La cara de Brill se oscureció. Se levantó de la silla, alzó la barbilla y declaró con altivez:
—Así es como trata usted la obra de mi vida durante los últimos doce meses. Algunos sueños no necesitan interpretación: necesitan acción. Adiós.
Acto seguido volvió a sentarse.
—Lo siento. No sé lo que me ha pasado —dijo—. Por un momento pensé que era Jung. —La interpretación de Jung que acababa de brindarles (realmente notable) hizo desternillarse a Ferenczi, pero dejó impasible a Freud. Aclarándose la garganta, Brill atrajo nuestra atención hacia el nombre de su editor, Smith Ely Jelliffe, que aparecía en la portada del original—. Jelliffe dirige el
Journal of Nervous Disease
—dijo Brill—. Es médico, rico como Creso, muy bien relacionado, y, gracias a mí, otro converso a la causa. Dios, voy a hacer de esta Gomorra un paraíso del psicoanálisis. Ya verán. En fin, nuestro amigo Jung tenía una cita secreta con Jelliffe el domingo por la noche.
Resultó que Jelliffe, cuando Brill recibió el original de sus manos aquella mañana, había mencionado que el domingo por la noche había invitado a Jung a cenar en su apartamento. Jung no nos había dicho nada de aquella cita.
—Al parecer el principal tema de conversación fue la ubicación de los mejores burdeles de Manhattan, pero escuchen esto —continuó Brill—. Jelliffe ha pedido a Jung que dé una serie de conferencias sobre psicoanálisis la semana que viene en la Universidad de Fordham, de los jesuitas.
—¡Pero eso es estupendo! —exclamó Freud.
—¿Lo es? —preguntó Brill—. ¿Por qué Jung y no usted?
—Abraham, yo estaré dando conferencias todos los días en Massachusetts a partir del martes que viene. No podría dar conferencias en Nueva York al mismo tiempo.
—Pero ¿a qué viene ese secreto? ¿Por qué ocultar su entrevista con Jelliffe?
Ninguno de nosotros tenía respuesta a esta pregunta.
A Freud, sin embargo, no parecía preocuparle, y comentó que sin duda tenía que haber una buena razón para esa reticencia de Jung.

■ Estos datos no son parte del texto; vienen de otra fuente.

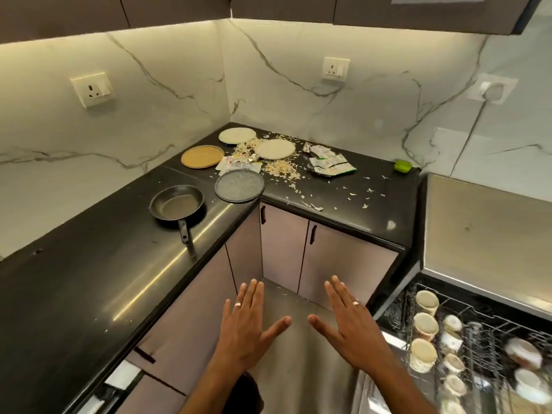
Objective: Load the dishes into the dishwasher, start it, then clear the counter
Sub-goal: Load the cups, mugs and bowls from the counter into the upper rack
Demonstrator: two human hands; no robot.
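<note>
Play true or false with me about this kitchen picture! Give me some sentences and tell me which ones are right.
1. Both hands, left hand and right hand, hold nothing. True.
2. The frying pan sits inside the dishwasher rack. False: it is on the black counter.
3. Four plates lie on the counter. True: grey plate, brown plate and two white ones.
4. The counter is wiped clean. False: pale scraps and wrappers are scattered there.
5. The rack is empty. False: cups stand in it.

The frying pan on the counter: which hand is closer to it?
Left. The left hand hovers open below and right of the frying pan; the right hand is farther right, beside the dishwasher rack.
</note>
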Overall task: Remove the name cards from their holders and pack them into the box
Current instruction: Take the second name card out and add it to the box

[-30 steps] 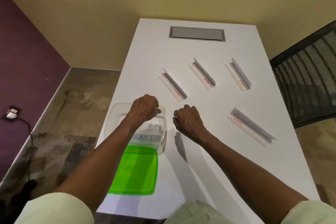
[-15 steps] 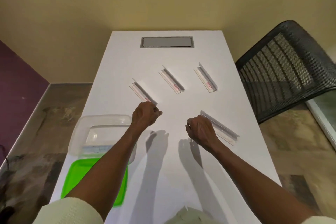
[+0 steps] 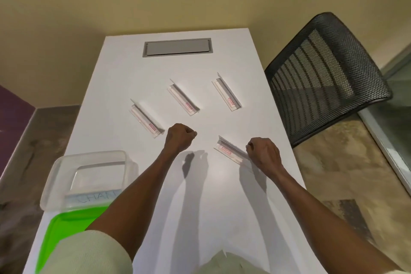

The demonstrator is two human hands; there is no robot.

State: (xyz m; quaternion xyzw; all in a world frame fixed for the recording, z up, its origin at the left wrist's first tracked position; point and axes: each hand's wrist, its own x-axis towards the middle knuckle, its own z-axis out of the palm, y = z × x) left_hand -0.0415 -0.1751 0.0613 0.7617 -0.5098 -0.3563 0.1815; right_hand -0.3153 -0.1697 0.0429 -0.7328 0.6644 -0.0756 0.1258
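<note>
Nearest holder (image 3: 231,151): long axis 10-to-4, far end toward 10 o'clock from right hand (image 3: 263,153)
Right fingers: curled, grip unclear
Left hand (image 3: 179,138): fisted, empty

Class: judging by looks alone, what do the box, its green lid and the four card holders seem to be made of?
Box: clear, probably plastic; the table shows through its walls.
Green lid: glossy, translucent plastic, apparently; bright with soft reflections.
Card holders: likely clear acrylic, since their edges glint and pale cards show through.
</note>
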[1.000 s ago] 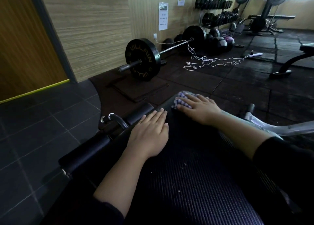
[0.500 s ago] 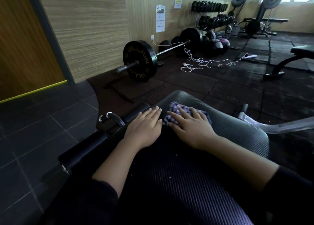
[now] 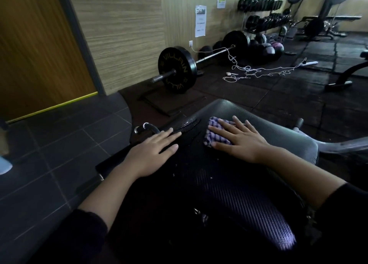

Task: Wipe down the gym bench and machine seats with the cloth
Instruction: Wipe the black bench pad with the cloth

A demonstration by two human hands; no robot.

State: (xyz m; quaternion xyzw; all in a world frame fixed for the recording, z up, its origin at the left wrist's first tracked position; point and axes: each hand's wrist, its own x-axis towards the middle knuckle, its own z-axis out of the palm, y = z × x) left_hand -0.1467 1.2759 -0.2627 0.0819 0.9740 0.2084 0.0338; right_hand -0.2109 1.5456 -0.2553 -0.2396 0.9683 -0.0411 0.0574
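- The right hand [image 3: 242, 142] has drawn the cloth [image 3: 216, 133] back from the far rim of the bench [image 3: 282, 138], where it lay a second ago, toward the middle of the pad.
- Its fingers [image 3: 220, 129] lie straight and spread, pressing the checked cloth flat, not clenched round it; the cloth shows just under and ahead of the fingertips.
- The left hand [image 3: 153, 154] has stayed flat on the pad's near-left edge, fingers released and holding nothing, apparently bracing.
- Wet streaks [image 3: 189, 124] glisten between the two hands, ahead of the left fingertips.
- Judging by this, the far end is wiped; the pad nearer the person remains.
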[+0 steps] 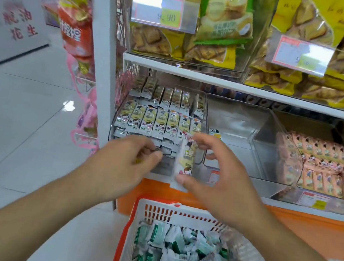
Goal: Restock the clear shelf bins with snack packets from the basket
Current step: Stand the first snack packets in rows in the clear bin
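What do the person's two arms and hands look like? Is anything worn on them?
Both forearms are bare as far as the frame shows. The left hand and the right hand carry no glove, ring, watch or bracelet that I can see. No sleeve edge is in view.

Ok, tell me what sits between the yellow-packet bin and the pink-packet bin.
In the head view, a clear bin, nearly bare, with one packet at its left wall.

Glossy foil-like snack packets (159, 121) fill a clear, shiny plastic bin (205, 121). A slotted white plastic basket (178, 214) with an orange rim holds crinkled, shiny wrapped packets (175, 252). The shelf (227, 81) looks like smooth white painted metal. The floor (29, 102) is glossy pale tile.
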`<state>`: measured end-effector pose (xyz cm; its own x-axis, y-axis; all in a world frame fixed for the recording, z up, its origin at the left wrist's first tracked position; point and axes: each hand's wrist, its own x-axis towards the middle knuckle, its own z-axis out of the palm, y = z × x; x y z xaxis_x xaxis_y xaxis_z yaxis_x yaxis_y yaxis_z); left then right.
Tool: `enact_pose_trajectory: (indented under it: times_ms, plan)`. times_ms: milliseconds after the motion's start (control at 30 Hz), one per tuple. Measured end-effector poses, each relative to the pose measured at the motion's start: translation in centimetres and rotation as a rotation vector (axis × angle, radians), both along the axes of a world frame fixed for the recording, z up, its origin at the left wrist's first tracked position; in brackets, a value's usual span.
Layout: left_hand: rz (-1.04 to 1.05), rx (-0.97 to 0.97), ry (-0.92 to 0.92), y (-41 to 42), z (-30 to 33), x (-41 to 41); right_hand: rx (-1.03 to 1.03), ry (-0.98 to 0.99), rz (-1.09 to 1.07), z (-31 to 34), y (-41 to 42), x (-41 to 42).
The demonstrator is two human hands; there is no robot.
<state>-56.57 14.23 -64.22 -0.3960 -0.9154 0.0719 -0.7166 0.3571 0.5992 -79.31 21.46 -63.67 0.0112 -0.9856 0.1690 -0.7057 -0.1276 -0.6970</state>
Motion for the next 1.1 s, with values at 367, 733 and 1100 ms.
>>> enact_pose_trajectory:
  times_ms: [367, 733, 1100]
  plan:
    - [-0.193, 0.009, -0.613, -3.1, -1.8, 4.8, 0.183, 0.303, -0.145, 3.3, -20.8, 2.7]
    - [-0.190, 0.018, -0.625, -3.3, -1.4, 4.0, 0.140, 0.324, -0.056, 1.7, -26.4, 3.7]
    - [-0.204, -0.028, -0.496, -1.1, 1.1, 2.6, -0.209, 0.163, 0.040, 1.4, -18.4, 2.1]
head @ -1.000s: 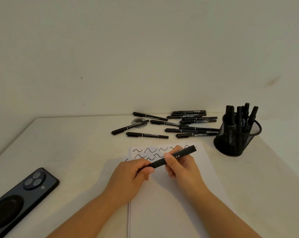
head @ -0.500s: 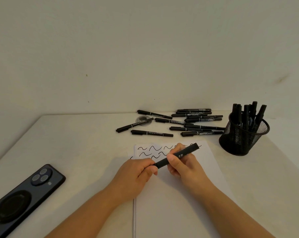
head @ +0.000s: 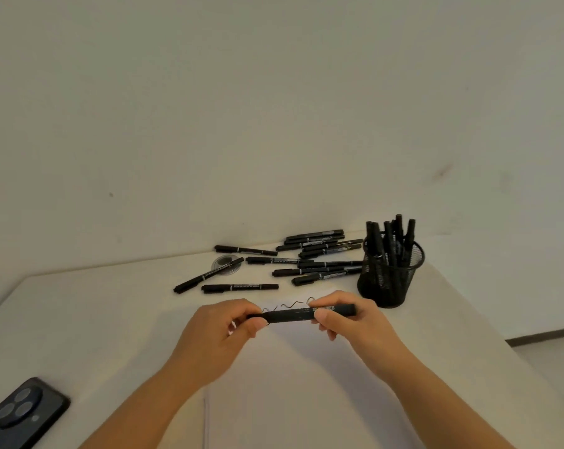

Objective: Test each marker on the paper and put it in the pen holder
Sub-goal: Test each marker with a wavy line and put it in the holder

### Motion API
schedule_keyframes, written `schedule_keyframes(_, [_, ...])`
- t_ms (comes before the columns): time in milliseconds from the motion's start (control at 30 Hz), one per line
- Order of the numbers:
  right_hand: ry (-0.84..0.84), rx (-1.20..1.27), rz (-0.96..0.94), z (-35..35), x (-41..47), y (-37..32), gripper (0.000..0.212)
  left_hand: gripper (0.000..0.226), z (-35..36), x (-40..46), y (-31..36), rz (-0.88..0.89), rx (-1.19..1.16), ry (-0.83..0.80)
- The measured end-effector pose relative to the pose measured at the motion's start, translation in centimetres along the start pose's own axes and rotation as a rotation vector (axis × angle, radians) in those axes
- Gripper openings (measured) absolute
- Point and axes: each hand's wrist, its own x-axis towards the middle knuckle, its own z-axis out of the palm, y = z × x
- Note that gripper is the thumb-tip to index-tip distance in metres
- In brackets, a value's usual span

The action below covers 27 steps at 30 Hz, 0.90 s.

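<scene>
A: Marker, the slim matte black one [head: 301, 314] with a pale printed label near its right end — where is it?
B: Level above the white paper sheet [head: 306, 384] on the bench [head: 96, 319], held at both ends.
A: And the hands?
B: Left hand [head: 219, 338] pinches the left end; right hand [head: 351, 322] curls around the right. Black mesh pen holder [head: 389, 277] stands beside it.

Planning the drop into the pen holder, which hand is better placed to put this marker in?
Probably the right hand: it grips the marker at the end nearest the pen holder, which stands just beyond it. The left hand pinches the far end.
</scene>
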Motion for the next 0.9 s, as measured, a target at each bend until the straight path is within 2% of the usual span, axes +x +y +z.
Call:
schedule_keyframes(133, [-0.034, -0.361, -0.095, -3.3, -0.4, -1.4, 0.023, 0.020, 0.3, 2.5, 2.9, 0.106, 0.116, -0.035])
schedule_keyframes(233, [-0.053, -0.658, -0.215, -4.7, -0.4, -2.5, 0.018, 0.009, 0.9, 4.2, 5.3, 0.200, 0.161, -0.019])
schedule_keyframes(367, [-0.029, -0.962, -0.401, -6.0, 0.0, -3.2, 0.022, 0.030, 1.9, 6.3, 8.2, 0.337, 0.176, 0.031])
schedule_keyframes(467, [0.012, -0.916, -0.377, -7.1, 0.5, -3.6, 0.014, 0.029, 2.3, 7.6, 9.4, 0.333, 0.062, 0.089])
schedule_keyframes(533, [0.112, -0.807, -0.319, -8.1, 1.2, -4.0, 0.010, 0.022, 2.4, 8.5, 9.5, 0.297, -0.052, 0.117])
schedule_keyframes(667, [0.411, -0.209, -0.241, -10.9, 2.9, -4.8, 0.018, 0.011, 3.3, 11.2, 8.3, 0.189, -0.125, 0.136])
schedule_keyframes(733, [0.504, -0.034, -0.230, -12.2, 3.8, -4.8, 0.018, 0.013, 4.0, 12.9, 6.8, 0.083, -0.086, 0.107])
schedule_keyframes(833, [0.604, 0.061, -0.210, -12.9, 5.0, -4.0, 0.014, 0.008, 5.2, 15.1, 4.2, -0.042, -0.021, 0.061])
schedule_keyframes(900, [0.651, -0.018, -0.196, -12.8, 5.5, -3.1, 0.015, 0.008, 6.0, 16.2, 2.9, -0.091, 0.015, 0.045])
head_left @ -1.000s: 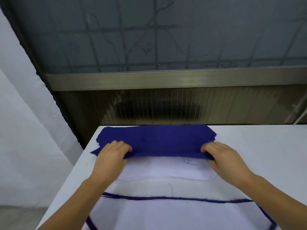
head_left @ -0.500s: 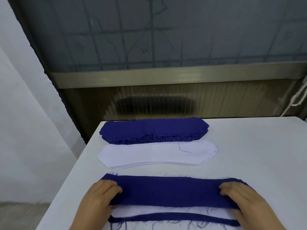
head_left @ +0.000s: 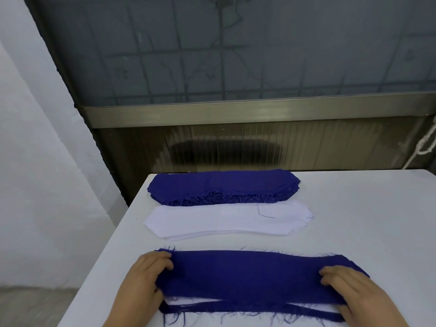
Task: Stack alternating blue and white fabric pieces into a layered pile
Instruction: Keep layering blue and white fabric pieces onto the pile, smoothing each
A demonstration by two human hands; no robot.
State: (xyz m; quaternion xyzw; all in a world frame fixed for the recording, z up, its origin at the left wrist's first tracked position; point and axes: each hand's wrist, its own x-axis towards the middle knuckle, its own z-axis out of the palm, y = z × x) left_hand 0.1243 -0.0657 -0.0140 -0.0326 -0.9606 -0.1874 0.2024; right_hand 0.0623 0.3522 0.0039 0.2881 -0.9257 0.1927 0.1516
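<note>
Currently a blue piece (head_left: 257, 277) is held stretched between both hands over the layered pile (head_left: 236, 309). The left hand (head_left: 144, 282) grips its left end, fingers curled over the edge; the right hand (head_left: 354, 296) lies on the right end with fingers bent — whether a pinch is made underneath cannot be told. A white layer and a lower blue edge are seen just below the held piece, toward the wrists.

Beyond the fingertips, well apart, the white supply stack (head_left: 226, 220) and the blue supply stack (head_left: 221, 187) are set on the table (head_left: 365, 220).

Risks, judged:
- Skew — the lower blue edge already runs at an angle to the held piece; uneven release would worsen it.
- Layers beneath could be dragged by sliding.
- Frayed threads may snag on the fingers.
</note>
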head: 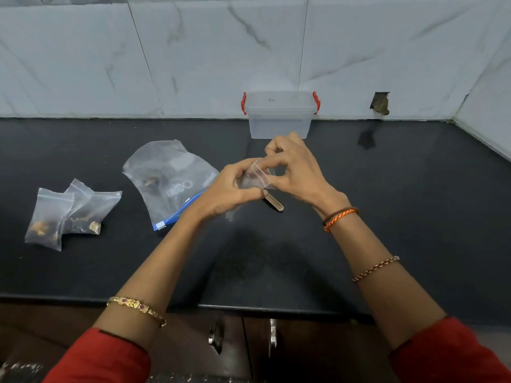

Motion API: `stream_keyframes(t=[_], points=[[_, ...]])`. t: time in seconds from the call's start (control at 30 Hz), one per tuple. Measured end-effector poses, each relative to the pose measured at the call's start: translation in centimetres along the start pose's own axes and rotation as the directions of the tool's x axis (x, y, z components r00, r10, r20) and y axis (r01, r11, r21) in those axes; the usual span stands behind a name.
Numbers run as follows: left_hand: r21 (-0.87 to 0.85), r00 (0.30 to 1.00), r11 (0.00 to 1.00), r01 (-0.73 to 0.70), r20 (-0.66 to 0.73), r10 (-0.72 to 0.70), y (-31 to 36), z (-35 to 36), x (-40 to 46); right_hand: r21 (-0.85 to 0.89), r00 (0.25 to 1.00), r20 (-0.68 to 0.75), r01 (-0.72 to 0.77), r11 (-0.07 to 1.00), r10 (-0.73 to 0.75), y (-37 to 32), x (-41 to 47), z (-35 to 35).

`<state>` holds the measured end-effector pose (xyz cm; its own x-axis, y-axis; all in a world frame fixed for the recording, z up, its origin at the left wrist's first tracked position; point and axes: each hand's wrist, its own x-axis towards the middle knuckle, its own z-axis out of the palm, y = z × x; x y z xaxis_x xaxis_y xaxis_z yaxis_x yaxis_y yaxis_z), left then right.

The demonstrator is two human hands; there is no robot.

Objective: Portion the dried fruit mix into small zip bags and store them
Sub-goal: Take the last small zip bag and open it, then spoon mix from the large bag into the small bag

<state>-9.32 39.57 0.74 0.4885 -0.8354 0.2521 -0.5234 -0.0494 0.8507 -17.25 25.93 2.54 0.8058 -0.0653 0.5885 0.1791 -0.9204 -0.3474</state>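
Note:
Both hands hold a small clear zip bag (255, 178) above the black counter (387, 217). My left hand (229, 189) grips its left side and my right hand (296, 167) pinches its top edge on the right. Whether the bag holds anything is hard to tell. A large clear zip bag with a blue slider (168, 181), holding dark dried fruit, lies just left of my hands. Two small filled zip bags (69, 211) lie overlapping at the far left. A wooden stick (275, 203) lies on the counter under my hands.
A clear plastic box with red clip handles (279, 117) stands against the marble-tiled wall behind my hands. A hole in the wall tile (380, 103) is at the right. Cabinet doors with metal handles (218, 338) run below the counter's front edge.

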Motion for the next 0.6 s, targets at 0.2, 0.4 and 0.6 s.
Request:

Durante todo este tiempo yo había tenido en la mano el grueso original de Brill. Había leído las dos primeras páginas, y al pasar a la siguiente me sorprendió encontrarme con una página casi completamente en blanco, apenas cinco líneas impresas: centradas, en cursiva, con letras de molde. Eran, me pareció, unos versos bíblicos.
—¿Qué es esto? —pregunté, mostrándoles la página.
Ferenczi cogió la página de mi mano y la leyó en voz alta:
QUITAOS EL PREPUCIO DEL CORAZÓN
VARONES DE JERUSALÉN:
NO SEA QUE MI IRA SE DISPARE COMO FUEGO
Y SE INFLAME Y NO HAYA QUIEN LA EXTINGA,
POR LA MALDAD DE VUESTRAS OBRAS.
— Jeremías, ¿no? —dijo Ferenczi, mostrando un conocimiento de las Escrituras considerablemente superior al mío—. ¿Qué hace Jeremías en este libro sobre la histeria?
Más extraño aún, a pie de página —Ferenczi había puesto el original en el centro de la mesa— se veía el sello de una cara estampada en tinta: una especie de demacrado sabio oriental, con turbante, larga nariz, barba aún más larga y ojos muy abiertos e hipnóticos.